## EXERCISE MATERIAL
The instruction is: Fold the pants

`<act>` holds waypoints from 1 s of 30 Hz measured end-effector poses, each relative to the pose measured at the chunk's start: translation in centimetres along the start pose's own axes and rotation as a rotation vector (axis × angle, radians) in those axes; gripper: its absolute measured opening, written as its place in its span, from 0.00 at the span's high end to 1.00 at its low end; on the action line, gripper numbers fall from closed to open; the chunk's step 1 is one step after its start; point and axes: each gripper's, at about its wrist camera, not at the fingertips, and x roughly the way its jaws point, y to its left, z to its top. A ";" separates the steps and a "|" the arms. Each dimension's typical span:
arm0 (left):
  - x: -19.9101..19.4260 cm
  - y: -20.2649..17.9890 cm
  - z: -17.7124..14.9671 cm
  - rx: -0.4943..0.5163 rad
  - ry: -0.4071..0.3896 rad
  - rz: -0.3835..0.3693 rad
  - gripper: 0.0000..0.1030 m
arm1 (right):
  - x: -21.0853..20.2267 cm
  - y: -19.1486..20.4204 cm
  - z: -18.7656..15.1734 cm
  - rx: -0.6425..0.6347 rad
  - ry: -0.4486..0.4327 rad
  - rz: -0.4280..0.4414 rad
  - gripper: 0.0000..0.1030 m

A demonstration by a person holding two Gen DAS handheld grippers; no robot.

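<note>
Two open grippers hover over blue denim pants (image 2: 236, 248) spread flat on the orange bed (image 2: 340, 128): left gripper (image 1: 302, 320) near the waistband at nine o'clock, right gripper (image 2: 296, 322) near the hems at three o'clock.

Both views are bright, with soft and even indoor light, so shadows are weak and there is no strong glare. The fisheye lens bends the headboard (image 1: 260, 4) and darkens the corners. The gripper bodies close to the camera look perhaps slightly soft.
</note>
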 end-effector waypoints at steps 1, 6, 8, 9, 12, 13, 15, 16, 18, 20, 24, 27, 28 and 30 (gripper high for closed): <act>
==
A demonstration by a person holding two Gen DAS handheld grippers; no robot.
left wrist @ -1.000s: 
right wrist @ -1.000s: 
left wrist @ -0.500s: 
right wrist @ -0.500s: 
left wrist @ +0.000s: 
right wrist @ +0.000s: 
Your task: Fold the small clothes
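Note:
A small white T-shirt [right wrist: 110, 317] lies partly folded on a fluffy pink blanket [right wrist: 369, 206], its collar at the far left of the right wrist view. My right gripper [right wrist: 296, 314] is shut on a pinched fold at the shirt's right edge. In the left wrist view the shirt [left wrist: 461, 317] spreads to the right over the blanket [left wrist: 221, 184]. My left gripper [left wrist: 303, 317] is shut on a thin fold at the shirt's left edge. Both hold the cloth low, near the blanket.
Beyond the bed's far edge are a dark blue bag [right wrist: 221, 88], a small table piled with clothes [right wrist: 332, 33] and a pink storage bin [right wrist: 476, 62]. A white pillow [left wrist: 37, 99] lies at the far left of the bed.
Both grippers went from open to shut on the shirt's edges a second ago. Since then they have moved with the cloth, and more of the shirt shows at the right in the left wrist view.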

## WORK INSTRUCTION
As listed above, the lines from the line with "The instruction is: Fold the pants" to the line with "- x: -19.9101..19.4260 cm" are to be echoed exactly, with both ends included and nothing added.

## TASK ANSWER
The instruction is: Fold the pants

`<act>` holds waypoints from 1 s of 30 Hz measured end-effector poses, each relative to the pose measured at the chunk's start: translation in centimetres along the start pose's own axes and rotation as a rotation vector (axis × angle, radians) in those axes; gripper: its absolute measured opening, written as its place in its span, from 0.00 at the span's high end to 1.00 at its low end; on the action line, gripper numbers fall from closed to open; the chunk's step 1 is one step after its start; point and axes: each gripper's, at about its wrist camera, not at the fingertips, and x roughly the way its jaws point, y to its left, z to its top. A ";" separates the steps and a "|" the arms. Each dimension's typical span:
arm0 (left):
  - x: -19.9101..19.4260 cm

This output is complete.